Ardia em fogo d'alma a vã donzela
sofrendo um duro peito; que a Narciso,
quando ela mais se abrasa, mais congela.

E quando a fraca Ninfa mais de siso
mostrava um sinal certo de firmeza,
então se provocava o moço a riso.

Já de uma profundíssima tristeza
a descora o rigor que a consumia.
Como diz desfavor mal com beleza!

O gelado pastor folgava e ria;
mas vendo-a de seu gosto andar contente,
por não a contentar se entristecia.

É tal o seu rigor que não consente
que seja o gosto próprio festejado;
antes disso se mostra descontente.

Mas o cego Cupido, de afrontado,
em vingança da fé que desprezou,
fez que fosse de si mesmo enganado.

Casualmente um dia se chegou
a beber numa fonte cristalina,
que de si nova sede lhe causou.

Vendo a sua figura peregrina,
que a fonte dentro em si representava,
se perdeu por imagem tão divina.

Como já, de enlevado, não cuidava
nos enganos que a sombra lhe fazia,
vendo o formoso rosto, suspirava.

Por as avaras águas se metia;
e, quanto mais molhava os tenros braços,
então mais vivamente o fogo ardia.

Vendo-se assi prender em duros laços,
ao sentimento obriga a paciência,
dando, fora de si, ao vento abraços.

Embevecido todo na aparência,
sem saber do cuidado o que sentia,
não fez ao doce engano resistência.

Ao ver-se longe mais, mais perto via
o peregrino gesto; e se chegava,
então para mais longe lhe fugia.

Vendo enfim como em tudo o remedava,
caiu no torpe engano que tivera,
a tempo que de si já preso estava.

A beleza que a tantas morte dera,
de si mesma se abrasa e se cativa.
Quão longe então de si ver-se quisera!

Ela se abranda própria; ela se esquiva;
e sendo ela somente a que se amava,
ela se chama ingrata e fugitiva.

A formosura, pois, que namorava,
com tal dificuldade era seguida
que estando dentro em si, mui longe estava.
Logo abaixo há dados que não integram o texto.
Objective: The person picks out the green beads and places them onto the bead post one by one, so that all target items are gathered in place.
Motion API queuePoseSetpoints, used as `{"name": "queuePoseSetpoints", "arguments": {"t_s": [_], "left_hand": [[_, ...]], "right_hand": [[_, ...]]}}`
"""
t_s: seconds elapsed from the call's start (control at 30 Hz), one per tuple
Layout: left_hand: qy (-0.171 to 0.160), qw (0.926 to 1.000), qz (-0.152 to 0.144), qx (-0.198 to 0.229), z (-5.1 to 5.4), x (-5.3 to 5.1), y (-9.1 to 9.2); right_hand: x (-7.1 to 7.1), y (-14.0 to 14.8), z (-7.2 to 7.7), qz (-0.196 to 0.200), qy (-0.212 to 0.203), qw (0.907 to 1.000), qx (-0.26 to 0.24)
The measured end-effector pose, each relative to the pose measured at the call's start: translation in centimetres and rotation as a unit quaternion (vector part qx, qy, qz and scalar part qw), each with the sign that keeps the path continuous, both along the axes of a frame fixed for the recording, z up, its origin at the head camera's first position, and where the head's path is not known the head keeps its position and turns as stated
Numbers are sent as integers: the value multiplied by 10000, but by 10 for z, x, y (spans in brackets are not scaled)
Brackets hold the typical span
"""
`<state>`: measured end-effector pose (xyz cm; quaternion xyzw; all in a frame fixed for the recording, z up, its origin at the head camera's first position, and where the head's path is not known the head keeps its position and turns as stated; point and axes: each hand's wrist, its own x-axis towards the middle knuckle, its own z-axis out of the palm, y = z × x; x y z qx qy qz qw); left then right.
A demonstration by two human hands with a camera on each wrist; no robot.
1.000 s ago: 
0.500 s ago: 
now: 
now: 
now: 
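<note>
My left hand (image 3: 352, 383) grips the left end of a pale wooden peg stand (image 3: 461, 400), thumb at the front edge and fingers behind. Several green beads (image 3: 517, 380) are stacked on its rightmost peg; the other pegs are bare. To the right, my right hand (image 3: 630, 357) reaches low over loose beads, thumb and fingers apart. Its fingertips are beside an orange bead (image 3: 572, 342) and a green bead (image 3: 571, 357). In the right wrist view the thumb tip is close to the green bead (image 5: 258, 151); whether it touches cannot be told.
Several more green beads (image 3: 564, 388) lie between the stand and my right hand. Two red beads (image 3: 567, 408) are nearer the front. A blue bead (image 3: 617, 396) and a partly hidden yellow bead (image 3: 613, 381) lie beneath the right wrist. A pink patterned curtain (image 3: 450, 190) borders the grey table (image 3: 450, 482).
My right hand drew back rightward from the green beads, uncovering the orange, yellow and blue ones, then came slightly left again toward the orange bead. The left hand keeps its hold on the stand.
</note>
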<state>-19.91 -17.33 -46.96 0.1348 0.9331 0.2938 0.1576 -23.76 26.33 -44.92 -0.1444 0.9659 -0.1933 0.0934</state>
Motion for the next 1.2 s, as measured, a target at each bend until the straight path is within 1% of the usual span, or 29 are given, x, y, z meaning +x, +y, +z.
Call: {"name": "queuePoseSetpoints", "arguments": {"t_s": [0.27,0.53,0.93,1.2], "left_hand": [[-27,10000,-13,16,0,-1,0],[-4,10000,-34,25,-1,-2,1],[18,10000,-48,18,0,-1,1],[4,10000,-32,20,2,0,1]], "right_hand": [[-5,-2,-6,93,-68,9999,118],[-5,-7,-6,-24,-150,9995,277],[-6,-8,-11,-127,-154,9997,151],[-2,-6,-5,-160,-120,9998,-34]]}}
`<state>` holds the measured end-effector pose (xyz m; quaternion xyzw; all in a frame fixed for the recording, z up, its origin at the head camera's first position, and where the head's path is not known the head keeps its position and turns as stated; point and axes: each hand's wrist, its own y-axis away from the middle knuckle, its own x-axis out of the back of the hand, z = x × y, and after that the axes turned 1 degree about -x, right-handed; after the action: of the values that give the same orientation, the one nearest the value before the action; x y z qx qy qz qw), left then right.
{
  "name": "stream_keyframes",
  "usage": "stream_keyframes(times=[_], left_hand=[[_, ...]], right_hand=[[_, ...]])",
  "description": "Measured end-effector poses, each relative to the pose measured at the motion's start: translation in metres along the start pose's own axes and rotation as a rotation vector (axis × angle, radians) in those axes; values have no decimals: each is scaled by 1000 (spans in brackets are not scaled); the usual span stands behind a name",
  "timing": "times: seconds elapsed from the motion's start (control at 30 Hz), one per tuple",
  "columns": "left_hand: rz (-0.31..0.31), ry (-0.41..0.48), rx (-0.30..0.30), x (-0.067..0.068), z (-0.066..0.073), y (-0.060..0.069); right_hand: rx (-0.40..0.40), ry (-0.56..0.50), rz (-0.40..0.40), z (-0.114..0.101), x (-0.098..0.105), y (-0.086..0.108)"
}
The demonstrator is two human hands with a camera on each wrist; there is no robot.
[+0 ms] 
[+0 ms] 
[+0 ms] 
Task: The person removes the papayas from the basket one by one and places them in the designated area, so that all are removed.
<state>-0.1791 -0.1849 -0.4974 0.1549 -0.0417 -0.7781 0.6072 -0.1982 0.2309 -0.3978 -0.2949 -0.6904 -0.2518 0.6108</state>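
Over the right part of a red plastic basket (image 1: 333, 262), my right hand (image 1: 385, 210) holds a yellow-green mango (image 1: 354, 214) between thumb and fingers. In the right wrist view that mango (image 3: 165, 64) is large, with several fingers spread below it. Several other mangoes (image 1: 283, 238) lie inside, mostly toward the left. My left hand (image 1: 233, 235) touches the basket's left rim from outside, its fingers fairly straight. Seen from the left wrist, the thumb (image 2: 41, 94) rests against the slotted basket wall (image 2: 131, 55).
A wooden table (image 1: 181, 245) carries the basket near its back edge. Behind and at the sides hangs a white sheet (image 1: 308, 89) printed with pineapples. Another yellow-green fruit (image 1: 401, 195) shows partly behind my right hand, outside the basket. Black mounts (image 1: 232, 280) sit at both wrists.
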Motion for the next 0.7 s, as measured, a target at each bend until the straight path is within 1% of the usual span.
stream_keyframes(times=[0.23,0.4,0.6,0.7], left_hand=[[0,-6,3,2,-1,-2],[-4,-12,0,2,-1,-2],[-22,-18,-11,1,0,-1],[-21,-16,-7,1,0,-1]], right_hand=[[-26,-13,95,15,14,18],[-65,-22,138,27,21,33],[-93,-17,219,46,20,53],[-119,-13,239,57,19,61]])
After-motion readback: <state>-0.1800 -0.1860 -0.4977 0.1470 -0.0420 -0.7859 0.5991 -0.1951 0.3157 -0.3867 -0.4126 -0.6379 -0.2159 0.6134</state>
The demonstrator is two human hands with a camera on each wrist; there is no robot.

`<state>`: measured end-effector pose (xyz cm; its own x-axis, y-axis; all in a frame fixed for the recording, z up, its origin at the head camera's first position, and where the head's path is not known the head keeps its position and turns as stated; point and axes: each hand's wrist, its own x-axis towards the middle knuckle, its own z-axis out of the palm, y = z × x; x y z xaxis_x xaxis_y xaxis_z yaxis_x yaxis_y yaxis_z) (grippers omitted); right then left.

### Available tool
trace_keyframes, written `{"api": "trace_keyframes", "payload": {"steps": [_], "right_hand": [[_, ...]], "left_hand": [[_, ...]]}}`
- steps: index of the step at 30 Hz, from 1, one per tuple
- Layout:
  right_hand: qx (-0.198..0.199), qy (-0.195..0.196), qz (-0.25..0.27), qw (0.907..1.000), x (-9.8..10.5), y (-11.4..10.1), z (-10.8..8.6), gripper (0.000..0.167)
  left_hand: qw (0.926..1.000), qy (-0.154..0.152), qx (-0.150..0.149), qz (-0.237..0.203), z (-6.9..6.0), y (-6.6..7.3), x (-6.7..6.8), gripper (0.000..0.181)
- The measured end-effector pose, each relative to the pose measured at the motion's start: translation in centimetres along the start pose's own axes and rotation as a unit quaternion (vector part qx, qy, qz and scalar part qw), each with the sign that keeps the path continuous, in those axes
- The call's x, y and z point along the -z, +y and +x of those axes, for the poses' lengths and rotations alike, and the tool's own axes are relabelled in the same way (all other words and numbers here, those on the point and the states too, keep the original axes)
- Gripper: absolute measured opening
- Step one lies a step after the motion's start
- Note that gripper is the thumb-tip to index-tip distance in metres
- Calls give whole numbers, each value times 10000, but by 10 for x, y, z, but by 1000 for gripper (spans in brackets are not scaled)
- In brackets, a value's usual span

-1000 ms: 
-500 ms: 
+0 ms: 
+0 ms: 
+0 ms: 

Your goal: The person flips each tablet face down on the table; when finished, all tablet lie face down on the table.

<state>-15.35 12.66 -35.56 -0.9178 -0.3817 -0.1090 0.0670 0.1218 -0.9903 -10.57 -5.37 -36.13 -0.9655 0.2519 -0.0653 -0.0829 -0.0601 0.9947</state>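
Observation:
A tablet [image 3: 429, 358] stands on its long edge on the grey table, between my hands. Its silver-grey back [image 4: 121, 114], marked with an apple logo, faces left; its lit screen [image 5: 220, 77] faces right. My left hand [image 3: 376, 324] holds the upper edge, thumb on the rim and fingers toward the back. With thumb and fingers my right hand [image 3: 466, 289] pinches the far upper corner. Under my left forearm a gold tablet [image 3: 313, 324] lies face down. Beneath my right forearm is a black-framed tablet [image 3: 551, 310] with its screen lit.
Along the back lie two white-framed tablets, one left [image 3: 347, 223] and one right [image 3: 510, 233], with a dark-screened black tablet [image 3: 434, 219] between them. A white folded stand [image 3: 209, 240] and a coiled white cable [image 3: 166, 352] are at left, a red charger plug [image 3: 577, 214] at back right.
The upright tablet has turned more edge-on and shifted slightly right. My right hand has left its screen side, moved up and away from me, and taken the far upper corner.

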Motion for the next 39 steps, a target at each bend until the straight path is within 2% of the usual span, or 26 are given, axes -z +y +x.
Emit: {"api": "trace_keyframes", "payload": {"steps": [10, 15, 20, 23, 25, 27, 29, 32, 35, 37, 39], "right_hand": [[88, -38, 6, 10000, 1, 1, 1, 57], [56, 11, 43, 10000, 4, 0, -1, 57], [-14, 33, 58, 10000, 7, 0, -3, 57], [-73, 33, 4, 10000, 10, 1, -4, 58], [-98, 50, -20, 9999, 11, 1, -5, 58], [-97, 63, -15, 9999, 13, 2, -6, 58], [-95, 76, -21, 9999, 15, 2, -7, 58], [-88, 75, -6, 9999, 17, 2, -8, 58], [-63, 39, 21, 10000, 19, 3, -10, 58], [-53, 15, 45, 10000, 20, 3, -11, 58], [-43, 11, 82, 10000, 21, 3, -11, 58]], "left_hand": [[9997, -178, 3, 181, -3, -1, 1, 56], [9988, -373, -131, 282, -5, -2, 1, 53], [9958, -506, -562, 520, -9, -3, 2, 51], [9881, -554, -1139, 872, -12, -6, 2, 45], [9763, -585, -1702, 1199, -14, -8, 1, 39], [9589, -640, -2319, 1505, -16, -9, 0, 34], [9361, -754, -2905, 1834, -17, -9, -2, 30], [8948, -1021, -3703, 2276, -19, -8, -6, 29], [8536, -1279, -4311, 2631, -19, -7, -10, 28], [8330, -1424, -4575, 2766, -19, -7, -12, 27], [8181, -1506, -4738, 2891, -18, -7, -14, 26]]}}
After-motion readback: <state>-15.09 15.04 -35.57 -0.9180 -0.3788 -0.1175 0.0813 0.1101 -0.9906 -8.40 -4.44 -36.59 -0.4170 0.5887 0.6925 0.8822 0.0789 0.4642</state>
A solitária Ninfa, que escondida
já nas cavernas côncavas se via,
dos males que lhe ouviu foi comovida.

Das namoradas mágoas que dizia
o namorado moço, ela somente
os últimos acentos repetia.

Ele vendo-se estar ali presente,
as cristalinas águas acusava
de que elas o faziam descontente.

Outras vezes à fonte, quando a olhava,
já cego e sem juízo, agradecia
a figura que dentro lhe mostrava.

Mas vendo que ela em nada se doía
de seu grave tormento, grita e chora.
Quanto erra quem de sombras se confia!

Já lhe pede que saia para fora,
ignorando que sempre fora esteve
a beleza que nele próprio mora.

Despois que longo espaço se deteve
nestes queixumes seus tão lastimosos
que, com tão longo ser, julgou por breve,

cos olhos, belos si, mas lagrimosos,
do vale se despede e da espessura,
dando soluços da alma vagarosos.

Entregue na vontade da ventura
ou, por melhor dizer, de seus enganos,
ao centro se arrojou da fonte pura.

Destarte feneceu em tenros anos
Narciso, dando exemplo à fermosura
de que tema, se é tal, também seus danos.

Sentimento mostrou da sorte dura
o namorado Júpiter, mudando
ao moço em flor purpúrea, que inda dura.

Aquelas claras águas rodeando,
onde por seus amores se perdeu,
está despois da morte acompanhando.

Tanto no seu engano procedeu
que não sabe na morte inda apartar-se
dos erros que na vida cometeu.

Bem pode o coração desenganar-se,
que o fogo de um querer, na alma inflamado,
não costuma na morte resfriar-se.

Porque despois do corpo sepultado,
prisão onde se encerra o fraco esprito,
eternamente chora o seu cuidado

e, das escuras águas do Cocito
a rápida corrente refreando,
celebra o lindo gesto na alma escrito.

Lá se está cos favores recreando;
e, se foi desprezado, lá padece,
as duras esquivanças lamentando.

Nem dos avaros olhos lá se esquece,
que de fermoso verde a terra esmaltam,
por não ver os do triste que endoudece.

Assi que os desfavores nunca faltam,
até despois da morte perseguindo
um triste coração que desbaratam.
Triste de quem em vão lhe vai fugindo!